■ PROBLEM DETAILS ■
The answer should hold only the lines from the one containing "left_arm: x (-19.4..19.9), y" through the one containing "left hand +" in the entries below, copied exactly, without pictures.

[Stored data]
________________
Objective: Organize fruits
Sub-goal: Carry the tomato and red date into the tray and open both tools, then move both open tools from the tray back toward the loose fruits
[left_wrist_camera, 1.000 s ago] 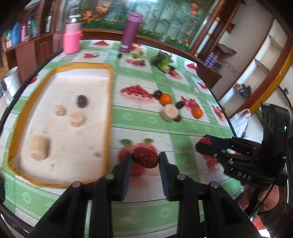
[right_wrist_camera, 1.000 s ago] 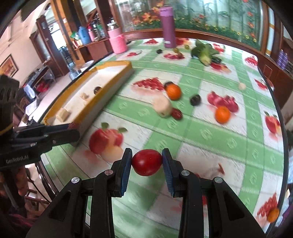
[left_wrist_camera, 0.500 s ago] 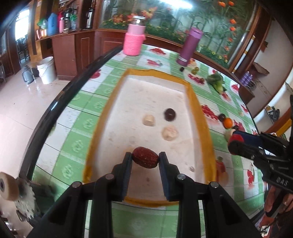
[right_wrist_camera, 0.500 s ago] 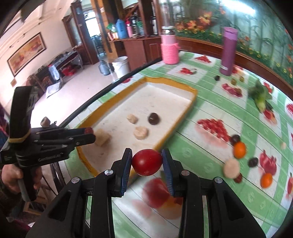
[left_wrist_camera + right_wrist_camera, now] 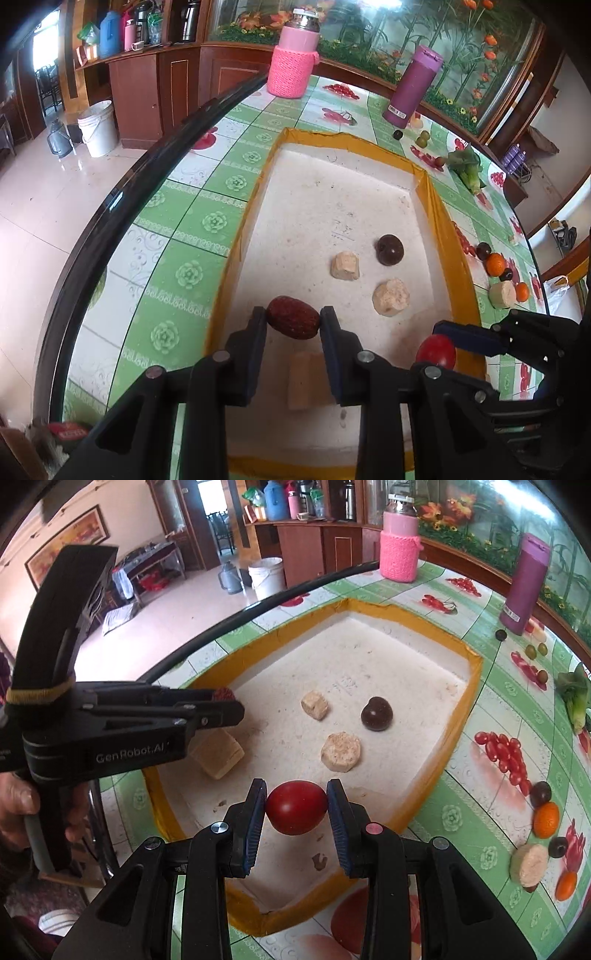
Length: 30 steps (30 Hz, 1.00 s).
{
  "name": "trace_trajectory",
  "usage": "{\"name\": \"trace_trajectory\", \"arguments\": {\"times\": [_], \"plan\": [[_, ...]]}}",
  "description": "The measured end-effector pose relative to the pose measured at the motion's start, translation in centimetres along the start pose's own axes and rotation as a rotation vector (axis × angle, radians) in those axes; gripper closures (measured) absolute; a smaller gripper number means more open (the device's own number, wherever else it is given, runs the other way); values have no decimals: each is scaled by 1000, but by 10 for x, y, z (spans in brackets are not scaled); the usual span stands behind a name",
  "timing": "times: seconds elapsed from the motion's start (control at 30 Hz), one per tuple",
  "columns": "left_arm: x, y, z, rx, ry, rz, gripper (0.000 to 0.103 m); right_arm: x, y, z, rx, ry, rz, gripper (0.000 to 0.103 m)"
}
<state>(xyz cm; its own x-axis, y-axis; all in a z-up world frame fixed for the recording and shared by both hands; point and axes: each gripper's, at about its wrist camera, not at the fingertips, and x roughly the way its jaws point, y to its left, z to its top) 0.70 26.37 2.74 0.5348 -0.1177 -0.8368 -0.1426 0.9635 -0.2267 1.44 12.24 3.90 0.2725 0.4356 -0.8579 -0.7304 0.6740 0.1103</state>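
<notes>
Two grippers, both over the yellow-rimmed tray (image 5: 439,221). L gripper (image 5: 293,325) clamps a wrinkled red date (image 5: 293,322); R gripper (image 5: 296,806) clamps a smooth red tomato (image 5: 296,806). Only R wrist view shows the person's hand (image 5: 22,805) on the L tool. In tray: 3 beige chunks, 1 dark round fruit (image 5: 376,714). On tablecloth outside the tray: 2 oranges, 1 beige chunk w/ dark fruits.

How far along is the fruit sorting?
Partway. Four pieces already lie in the tray, including a dark fruit. In hand: the left claw grips a date and the right claw a tomato, both over the tray. Oranges and others wait on the table.
</notes>
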Motion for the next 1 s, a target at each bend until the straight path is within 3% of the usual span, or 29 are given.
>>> {"name": "trace_trajectory", "arguments": {"times": [0.63, 1.0], "plan": [[18, -11, 5, 109, 22, 98, 70, 24, 6, 1, -92, 51, -46, 70], [3, -12, -4, 113, 3, 119, 61, 17, 5, -2, -80, 35, -59, 68]]}}
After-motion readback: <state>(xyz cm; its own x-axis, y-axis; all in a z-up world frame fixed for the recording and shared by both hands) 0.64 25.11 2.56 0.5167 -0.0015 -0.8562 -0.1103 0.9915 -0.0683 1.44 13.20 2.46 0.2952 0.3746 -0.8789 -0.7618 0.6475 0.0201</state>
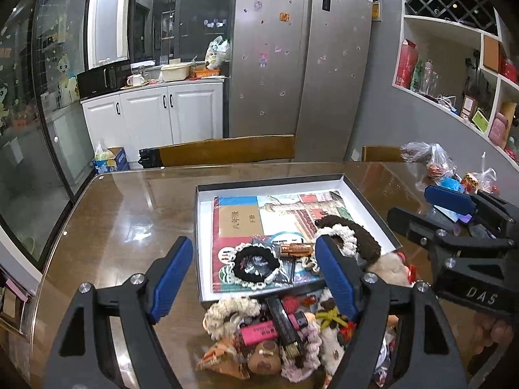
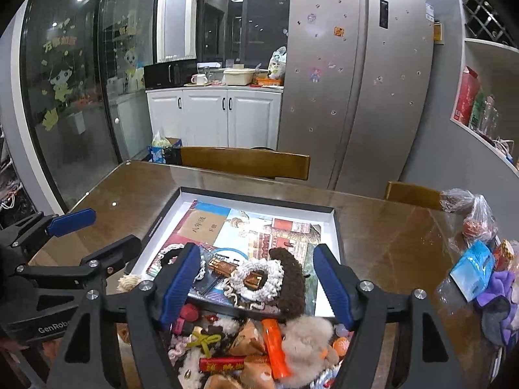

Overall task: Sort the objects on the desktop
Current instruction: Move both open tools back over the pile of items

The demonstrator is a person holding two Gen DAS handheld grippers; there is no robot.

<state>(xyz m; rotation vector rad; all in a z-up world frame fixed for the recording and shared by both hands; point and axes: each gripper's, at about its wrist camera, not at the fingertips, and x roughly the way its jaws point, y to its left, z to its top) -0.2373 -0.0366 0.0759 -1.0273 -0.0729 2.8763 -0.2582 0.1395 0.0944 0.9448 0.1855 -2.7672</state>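
While the glossy brown wooden tabletop [image 1: 113,227] carries everything, I see the shallow black-rimmed white tray [image 1: 369,207] already collecting scrunchies; both my left gripper [image 1: 256,278] and right gripper [image 2: 259,285], jaws wide and empty, hover above the unsorted trinket pile [image 1: 275,334], ready to pick.

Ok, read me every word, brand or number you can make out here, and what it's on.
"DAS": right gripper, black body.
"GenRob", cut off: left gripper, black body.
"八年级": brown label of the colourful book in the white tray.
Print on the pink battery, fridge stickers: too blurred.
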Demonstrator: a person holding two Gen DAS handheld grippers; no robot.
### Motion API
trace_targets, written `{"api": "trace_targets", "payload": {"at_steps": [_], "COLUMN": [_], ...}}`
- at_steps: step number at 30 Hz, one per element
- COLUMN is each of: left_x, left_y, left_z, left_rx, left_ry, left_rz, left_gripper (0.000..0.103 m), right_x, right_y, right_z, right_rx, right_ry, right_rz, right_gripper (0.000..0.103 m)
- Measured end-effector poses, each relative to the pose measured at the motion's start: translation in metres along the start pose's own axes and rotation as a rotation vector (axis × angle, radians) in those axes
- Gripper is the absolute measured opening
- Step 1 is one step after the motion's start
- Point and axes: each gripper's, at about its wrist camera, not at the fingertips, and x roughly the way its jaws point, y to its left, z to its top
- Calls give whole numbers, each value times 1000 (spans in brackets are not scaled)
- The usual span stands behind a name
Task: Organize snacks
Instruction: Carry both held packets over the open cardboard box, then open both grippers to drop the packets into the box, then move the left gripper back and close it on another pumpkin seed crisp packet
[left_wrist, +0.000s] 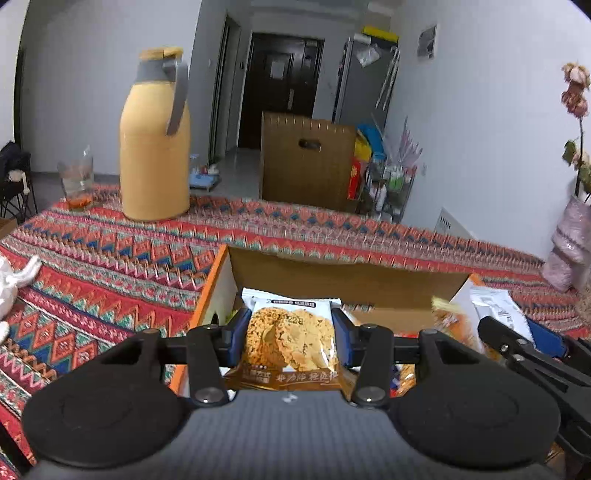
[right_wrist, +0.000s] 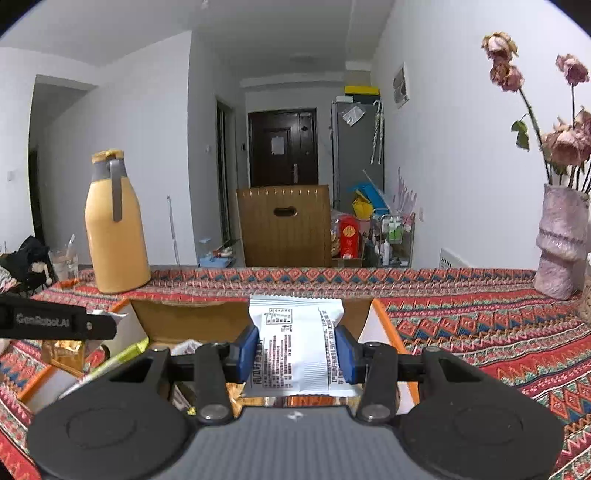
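The left gripper (left_wrist: 291, 334) is closed on a cookie packet (left_wrist: 291, 339), its blue pads pressing both sides, the printed front with two oat cookies facing the camera. The packet hangs over an open cardboard box (left_wrist: 340, 275) with an orange-edged flap, where other wrapped snacks lie. The right gripper (right_wrist: 297, 349) likewise clamps a white snack packet (right_wrist: 295, 347), back side up with its printed label text showing, above the same box (right_wrist: 184, 317).

Only the left wrist view shows the cookie artwork and a drinking glass (left_wrist: 75, 179); only the right wrist view shows the whole pink vase (right_wrist: 559, 240) with its dried roses (right_wrist: 506, 62).

The box sits on a table under a red patterned cloth (left_wrist: 110, 254). A yellow thermos jug (left_wrist: 155, 147) stands toward the far left. Beyond are a wooden chair back (right_wrist: 284, 225), a dark door (right_wrist: 282, 147) and white walls.
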Motion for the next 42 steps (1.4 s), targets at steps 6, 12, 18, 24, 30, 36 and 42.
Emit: {"api": "trace_targets", "payload": {"at_steps": [6,12,18,24,30,36,42], "left_x": [6,-12,-15,-31,-53,-75,-90], "left_y": [5,9,8,5,2,4,6], "left_z": [-8,-6,-4,2,-1,-22,-55], "left_rx": [-4,-32,-32,-36,-8,16,55], "left_ry": [19,-52,-42,-52,-40,-1,59], "left_rz": [-22,-9,-12,-16,-23,-31,-37], "left_gripper": [66,103,103,103,103,103,103], "right_x": [10,-3,-9,-21,-51,-87,-116], "right_y": [-2,-11,-15,-11,-7,-5,-6], "right_z": [-9,-9,-8,1,3,-14,-41], "right_rx": [-5,58,82,72,52,42,51], "right_ry": [50,13,11,0,-8,11,52], "right_rz": [-11,-26,-34,-35,-27,-17,-12], "right_gripper": [49,103,103,103,103,103,103]}}
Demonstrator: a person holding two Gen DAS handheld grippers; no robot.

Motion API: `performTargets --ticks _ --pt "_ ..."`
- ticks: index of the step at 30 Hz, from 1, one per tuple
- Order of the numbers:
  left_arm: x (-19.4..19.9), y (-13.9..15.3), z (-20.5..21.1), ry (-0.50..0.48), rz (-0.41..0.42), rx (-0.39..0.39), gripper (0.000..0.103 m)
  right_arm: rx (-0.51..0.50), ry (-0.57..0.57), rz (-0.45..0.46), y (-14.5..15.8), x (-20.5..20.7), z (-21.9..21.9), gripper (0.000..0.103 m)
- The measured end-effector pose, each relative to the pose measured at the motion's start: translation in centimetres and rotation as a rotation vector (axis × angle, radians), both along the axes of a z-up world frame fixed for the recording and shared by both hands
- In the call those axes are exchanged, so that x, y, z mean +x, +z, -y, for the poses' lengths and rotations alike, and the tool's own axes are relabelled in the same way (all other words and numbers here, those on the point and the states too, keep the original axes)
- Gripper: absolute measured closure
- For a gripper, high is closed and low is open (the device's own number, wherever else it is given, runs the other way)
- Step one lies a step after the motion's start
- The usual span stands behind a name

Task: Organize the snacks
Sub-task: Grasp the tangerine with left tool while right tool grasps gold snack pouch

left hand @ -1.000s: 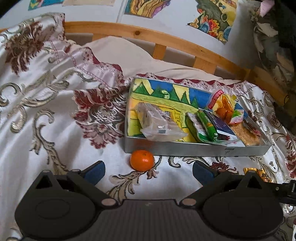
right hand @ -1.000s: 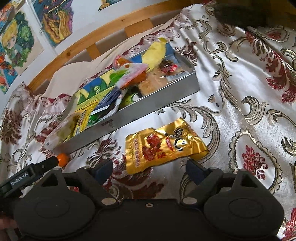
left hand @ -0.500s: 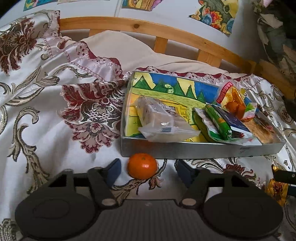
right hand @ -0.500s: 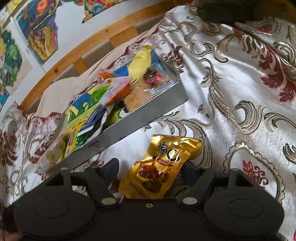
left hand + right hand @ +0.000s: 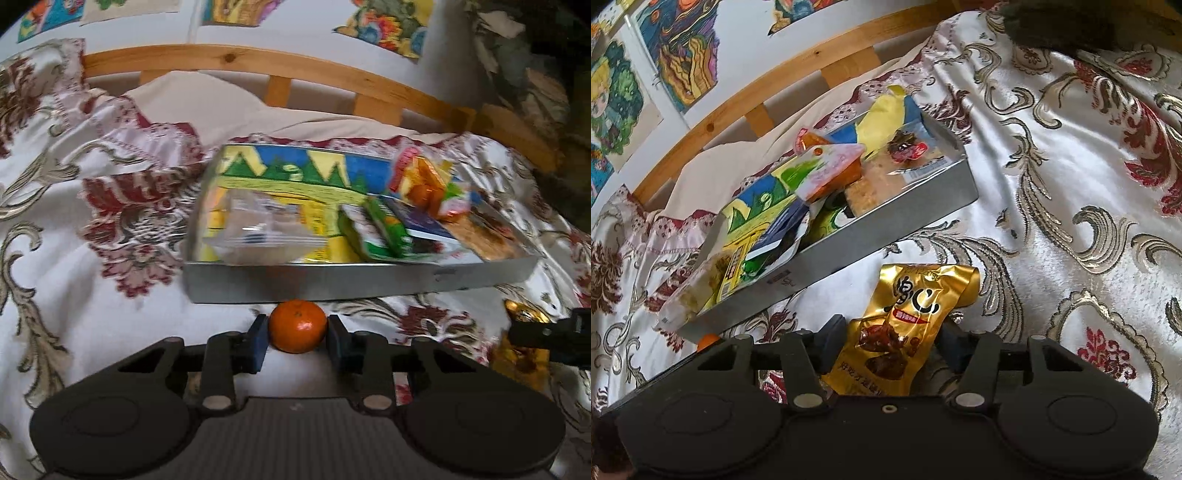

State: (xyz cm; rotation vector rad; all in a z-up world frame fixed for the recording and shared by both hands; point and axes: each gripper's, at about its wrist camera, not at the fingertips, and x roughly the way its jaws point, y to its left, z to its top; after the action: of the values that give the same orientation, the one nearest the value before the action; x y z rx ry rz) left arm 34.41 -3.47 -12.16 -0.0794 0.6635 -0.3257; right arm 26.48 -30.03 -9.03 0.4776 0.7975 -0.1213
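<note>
Closing tools: left point(image 5: 297, 338) meets tangerine point(image 5: 297, 325), right point(image 5: 892, 345) meets gold packet point(image 5: 905, 325).

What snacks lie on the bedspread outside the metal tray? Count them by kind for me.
Tangerine: 1
Gold foil packet: 1
Total: 2
</note>
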Motion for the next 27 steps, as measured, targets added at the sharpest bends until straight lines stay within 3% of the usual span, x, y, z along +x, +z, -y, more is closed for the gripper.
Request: performTargets --ticks 7,10,16,23,25,27 --pt "-1.3 0.2 1.5 -0.055 0.021 0.011 0.067 -0.122 0.038 -0.009 0.0 0.2 -1.6 0.063" --pt "-1.8 0.4 2.1 -0.074 0.024 0.002 0.067 -0.124 0.057 0.001 0.0 0.1 -1.9 0.073" --pt "-2.8 1.0 3.2 -0.099 0.030 0.015 0.067 -0.133 0.057 0.015 0.3 -0.2 -2.2 0.080" --pt "-4.1 2.2 4.8 -0.074 0.044 0.120 0.068 -0.165 0.067 0.061 1.8 -0.9 -2.8 0.082" --pt "-4.3 2.5 5.1 -0.068 0.047 0.133 0.068 -0.173 0.075 0.080 2.3 -1.1 -3.0 0.089" --pt "-4.4 2.9 5.2 -0.067 0.052 0.134 0.068 -0.185 0.078 0.097 2.8 -1.2 -3.0 0.089"
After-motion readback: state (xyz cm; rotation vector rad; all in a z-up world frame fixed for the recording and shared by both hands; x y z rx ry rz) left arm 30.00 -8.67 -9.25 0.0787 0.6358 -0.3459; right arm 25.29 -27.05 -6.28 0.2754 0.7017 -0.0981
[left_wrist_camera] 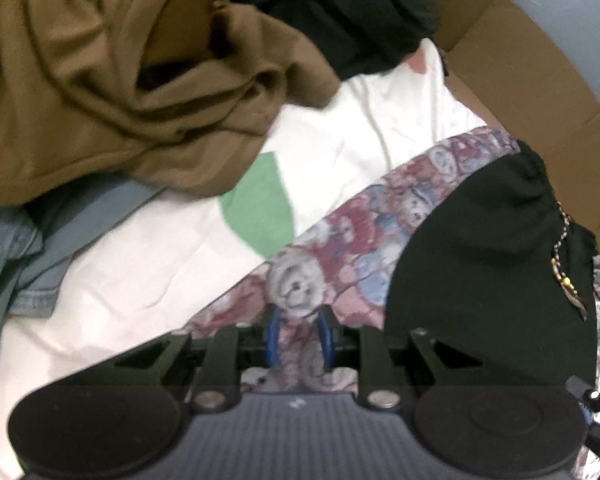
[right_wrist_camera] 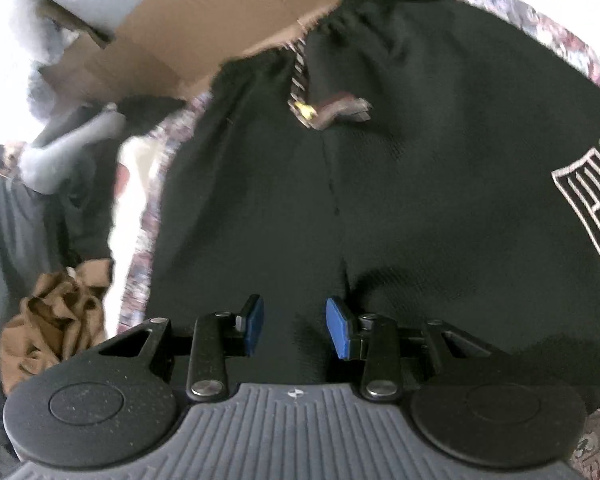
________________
■ TASK ANSWER ■
  left_arm: x (-19.4..19.9), y (-13.9..15.3), z (-20.5..21.1), ry (-0.50..0.48), rz (-0.41..0.42), rx (-0.39..0.39), gripper (0.000..0.103 m)
  right_arm: rx (-0.51..0.50), ry (-0.57..0.57), rz (-0.45..0.46), y (-14.5..15.8), x (-20.5..20.7), z (-21.9..21.9), gripper (0.000..0.103 m)
- The measured end-effector pose, each relative to the pose measured at the motion's start: translation in centimetres and rotation as a rotation vector (axis × angle, radians), both along the axes of a z-up world frame fixed for the recording and shared by both hands
- In the call those axes are exchanged, so that x, y, z mean +x, +z, -y, for the poses' lengths and rotations alike, and the tool's own axes are relabelled in the same way (all other words and numbers here, those on the point and the states too, keep the original axes)
- Gripper: absolute measured closure
- For a gripper, high is closed and low is open (the device's own number, wherever else it is given, runs the other way)
- Step one lies a step after the motion's start
- The usual span stands behind a name

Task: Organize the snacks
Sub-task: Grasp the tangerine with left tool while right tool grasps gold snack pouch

left hand @ -1.000s: 
right hand @ -1.000s: 
left hand @ -0.500s: 
right hand @ -0.500s: 
left hand + right hand @ +0.000s: 

The required output has been given in full.